If there is a religious place that many people frequent, it is the Lama Temple. The Tibetan Buddhist temple consists of five major halls and several galleries stocked with valuable relics. Initially, it was a palace for a prince, who later handed it over to the Buddhists from Tibet. It is now an actual temple devoted to the Yellow Sect of Buddhism, and you will encounter crowds of followers burning incense. From the time you enter it, you will feel an unexplainable calm and peace.
Birds Nest & Water cubes
Another attraction worth visiting is the Bird’s Nest and the Water Cube near the Minorities Park. These are the National Stadium and Aquatics Centre respectively. The stadium bears a resemblance to a bird’s nest, and it symbolizes the hope for the future of humanity. It is where the opening and closing ceremony for the 2008 Games took place. The Water Cube on its part has a creative soap bubble design that forms a gigantic square box.
Irrespective of how busy you will be, it is unacceptable for you to visit Beijing and fail to have a pecking duck dinner or sample the authentic Chinese cuisine. The city has plenty of eating joints ranging from traditional local hotels, mid-range city restaurants to high-end restaurants.
Beijing’s bustling nightlife will leave you spoilt for choice.

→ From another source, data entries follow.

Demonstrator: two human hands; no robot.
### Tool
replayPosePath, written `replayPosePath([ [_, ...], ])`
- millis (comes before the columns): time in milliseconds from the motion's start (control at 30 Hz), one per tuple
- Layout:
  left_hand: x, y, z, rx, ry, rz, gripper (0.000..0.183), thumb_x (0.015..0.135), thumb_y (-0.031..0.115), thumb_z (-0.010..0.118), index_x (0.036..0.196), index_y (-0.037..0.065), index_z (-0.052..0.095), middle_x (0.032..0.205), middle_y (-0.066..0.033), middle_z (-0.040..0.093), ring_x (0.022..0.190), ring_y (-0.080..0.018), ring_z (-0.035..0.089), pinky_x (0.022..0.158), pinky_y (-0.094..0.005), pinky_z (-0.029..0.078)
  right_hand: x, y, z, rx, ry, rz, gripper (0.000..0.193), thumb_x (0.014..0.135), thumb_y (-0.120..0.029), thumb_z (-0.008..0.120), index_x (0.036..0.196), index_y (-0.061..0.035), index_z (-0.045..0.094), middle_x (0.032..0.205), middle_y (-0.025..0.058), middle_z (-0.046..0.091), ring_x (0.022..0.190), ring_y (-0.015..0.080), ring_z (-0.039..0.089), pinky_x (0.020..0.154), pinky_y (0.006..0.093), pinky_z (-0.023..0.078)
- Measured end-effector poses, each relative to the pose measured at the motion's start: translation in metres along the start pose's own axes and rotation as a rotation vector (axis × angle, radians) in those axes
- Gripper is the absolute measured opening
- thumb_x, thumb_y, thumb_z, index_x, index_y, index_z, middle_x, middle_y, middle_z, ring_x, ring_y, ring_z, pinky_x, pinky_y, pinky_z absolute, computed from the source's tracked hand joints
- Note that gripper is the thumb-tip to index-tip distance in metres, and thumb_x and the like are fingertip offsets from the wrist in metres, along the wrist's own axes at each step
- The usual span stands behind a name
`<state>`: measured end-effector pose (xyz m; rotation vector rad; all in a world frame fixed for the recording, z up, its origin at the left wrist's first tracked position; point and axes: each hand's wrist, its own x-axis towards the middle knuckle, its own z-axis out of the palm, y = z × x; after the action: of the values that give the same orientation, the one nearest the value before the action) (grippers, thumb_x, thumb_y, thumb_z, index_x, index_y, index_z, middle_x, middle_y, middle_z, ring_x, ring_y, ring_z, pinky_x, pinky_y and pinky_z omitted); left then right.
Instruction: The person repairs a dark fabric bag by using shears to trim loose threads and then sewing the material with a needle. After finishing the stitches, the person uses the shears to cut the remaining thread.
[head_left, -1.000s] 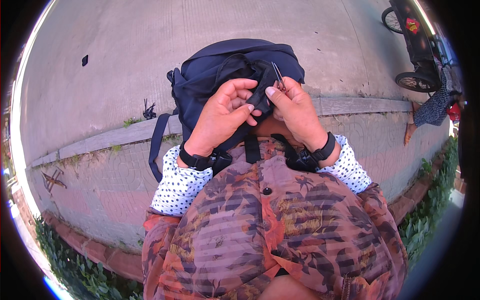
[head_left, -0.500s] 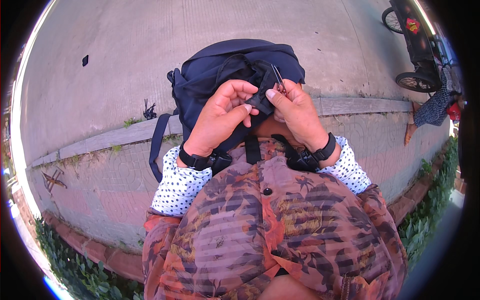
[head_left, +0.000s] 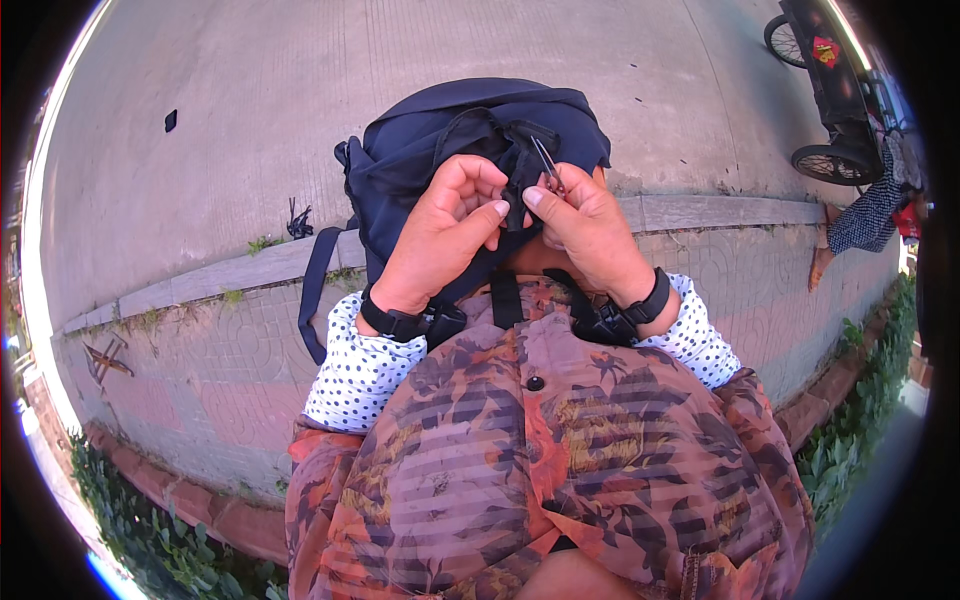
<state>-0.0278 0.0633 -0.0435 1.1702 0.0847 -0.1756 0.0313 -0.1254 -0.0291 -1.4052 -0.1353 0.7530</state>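
Navy fabric fills the space before us: a soft backpack [head_left: 395, 145], seemingly resting across the lap, with its black cloth strip [head_left: 515, 205] drawn up between our hands. Our left hand [head_left: 450, 225] has its fingers curled, thumb and fingertips seeming to pinch the strip's edge. Our right hand [head_left: 592, 222] is closed around what look like small scissors [head_left: 548, 165], their slim blades pointing away from us over the bag, its thumb close beside the cloth.

We judge the handling to be partway through: the cloth is gathered up and the tool is in hand, but neither has been let go or laid down. We cannot make out any finished cut or loosened piece, so how much is left remains uncertain.

Beneath the bag's hanging strap [head_left: 315, 290], patterned paving [head_left: 215, 400] runs up to a pale stone kerb [head_left: 200, 285], with a grey concrete road [head_left: 260, 90] beyond. On that road lie a small black object [head_left: 170, 121] and, near the kerb, a dark tangle [head_left: 298, 220]. A small wooden frame [head_left: 108, 360] sits on the paving at left; leafy plants [head_left: 840, 460] line the near side. At far right are a wheeled cart [head_left: 830, 100] and another person's patterned trouser leg [head_left: 860, 220].
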Motion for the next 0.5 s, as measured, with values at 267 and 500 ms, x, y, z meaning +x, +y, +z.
replayPosePath([
  [267,-0.003,0.013,0.002,-0.153,0.031,-0.105,0.03,0.103,0.022,0.059,0.125,0.004,0.051,0.102,-0.002,0.06,0.088,-0.0066,0.056,0.068,-0.0238,0.047,-0.007,-0.006,0.007,-0.173,-0.151,-0.075,0.009,0.1,-0.012,0.063,0.099,-0.0041,0.058,0.087,-0.0018,0.061,0.082,0.0047,0.059,0.072,0.0222,0.048],
  [500,-0.002,0.009,-0.005,-0.191,0.035,-0.126,0.034,0.104,0.031,0.057,0.13,0.009,0.053,0.106,0.0013,0.062,0.088,-0.0052,0.053,0.071,-0.0202,0.041,-0.012,0.001,0.008,-0.196,-0.167,-0.087,0.012,0.099,-0.014,0.065,0.097,-0.0043,0.058,0.084,-0.0014,0.061,0.077,0.0059,0.058,0.068,0.0233,0.048],
])
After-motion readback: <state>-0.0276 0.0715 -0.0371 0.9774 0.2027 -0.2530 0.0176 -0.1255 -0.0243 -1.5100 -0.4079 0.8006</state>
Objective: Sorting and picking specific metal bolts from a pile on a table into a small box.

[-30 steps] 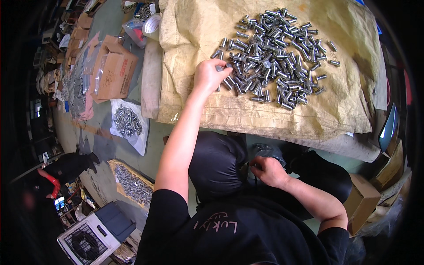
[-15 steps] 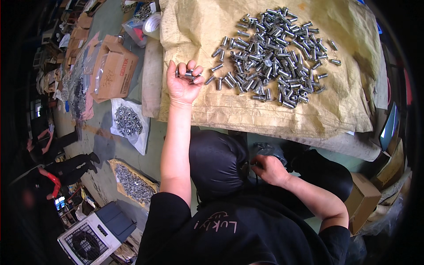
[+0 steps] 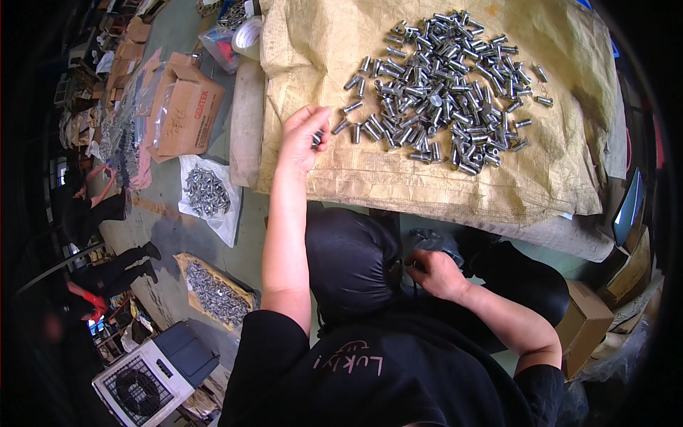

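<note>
My left hand (image 3: 304, 135) is raised over the left front of the table, its fingers curled round shiny metal flanged sleeves; part of one sleeve (image 3: 318, 137) shows under the fingers, and the others are hidden. Just right of it lies a loose heap of similar sleeves (image 3: 445, 92), with a few strays at its left edge. All of them rest on a creased tan woven sheet (image 3: 562, 156) over the table. My right hand (image 3: 437, 274) stays low by my lap, thumb and fingers closed together beside a clear plastic bag (image 3: 442, 243). What it holds, if anything, is hidden.
On the floor to the left stand an open cardboard box (image 3: 186, 117), a white bag of metal parts (image 3: 206, 196) and a yellow-edged sack of parts (image 3: 215, 292). A fan unit (image 3: 142, 381) is at lower left. Another carton (image 3: 587, 320) stands right. Two people are far left.
My left hand has turned over and its fingers have closed further, covering most of the sleeves that showed in the open palm. My right hand has hardly moved.
</note>
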Motion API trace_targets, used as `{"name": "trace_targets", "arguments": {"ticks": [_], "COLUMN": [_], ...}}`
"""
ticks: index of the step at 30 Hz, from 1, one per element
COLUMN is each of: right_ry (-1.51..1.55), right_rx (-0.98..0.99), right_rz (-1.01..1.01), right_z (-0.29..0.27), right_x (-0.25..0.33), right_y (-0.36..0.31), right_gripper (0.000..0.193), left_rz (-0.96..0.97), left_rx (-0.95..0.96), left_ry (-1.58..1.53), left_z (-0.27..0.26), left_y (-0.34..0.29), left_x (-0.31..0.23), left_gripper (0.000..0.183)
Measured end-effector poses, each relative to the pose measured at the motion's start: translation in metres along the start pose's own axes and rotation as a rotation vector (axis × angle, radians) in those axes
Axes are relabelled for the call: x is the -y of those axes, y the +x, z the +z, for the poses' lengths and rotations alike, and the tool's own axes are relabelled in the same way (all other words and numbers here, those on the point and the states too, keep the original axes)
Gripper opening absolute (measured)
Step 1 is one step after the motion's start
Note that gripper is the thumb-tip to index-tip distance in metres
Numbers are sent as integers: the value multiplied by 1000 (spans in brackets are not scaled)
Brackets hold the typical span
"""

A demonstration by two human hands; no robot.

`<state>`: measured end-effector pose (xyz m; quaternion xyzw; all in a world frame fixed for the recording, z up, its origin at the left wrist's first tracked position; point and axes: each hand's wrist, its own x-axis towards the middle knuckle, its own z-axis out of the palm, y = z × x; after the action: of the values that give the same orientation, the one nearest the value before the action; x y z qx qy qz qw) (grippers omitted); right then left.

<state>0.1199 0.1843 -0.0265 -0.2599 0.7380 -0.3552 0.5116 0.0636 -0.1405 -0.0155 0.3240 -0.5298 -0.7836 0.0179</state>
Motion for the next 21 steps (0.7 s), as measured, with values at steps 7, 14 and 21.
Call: {"name": "trace_targets", "arguments": {"ticks": [7,14,21], "right_ry": [-12,-18,1], "right_rx": [22,31,7], "right_rz": [12,17,16], "right_z": [-1,-1,0], "right_x": [3,2,1], "right_y": [0,-1,-1], "right_gripper": [24,24,24], "left_rz": [212,153,528], "left_rx": [-128,-223,-185], "left_ry": [1009,1572,725], "left_z": [30,49,27], "left_y": [-2,-9,-5], "left_x": [12,10,15], "left_gripper": [17,21,13]}}
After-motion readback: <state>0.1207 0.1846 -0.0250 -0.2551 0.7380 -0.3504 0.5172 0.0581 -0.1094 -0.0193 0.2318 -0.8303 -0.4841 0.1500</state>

Besides the restaurants serving sumptuous treats, there are Night Shows featuring Kong fu shows, acrobatics, and live theater.
If you are into shopping or if you wish to purchase items as souvenirs for your trip, Beijing areas like Xidan and Wangfujing have well-stocked markets and shopping Malls. The prominent ones include the Silk and Pearl Markets, frequented by foreign visitors.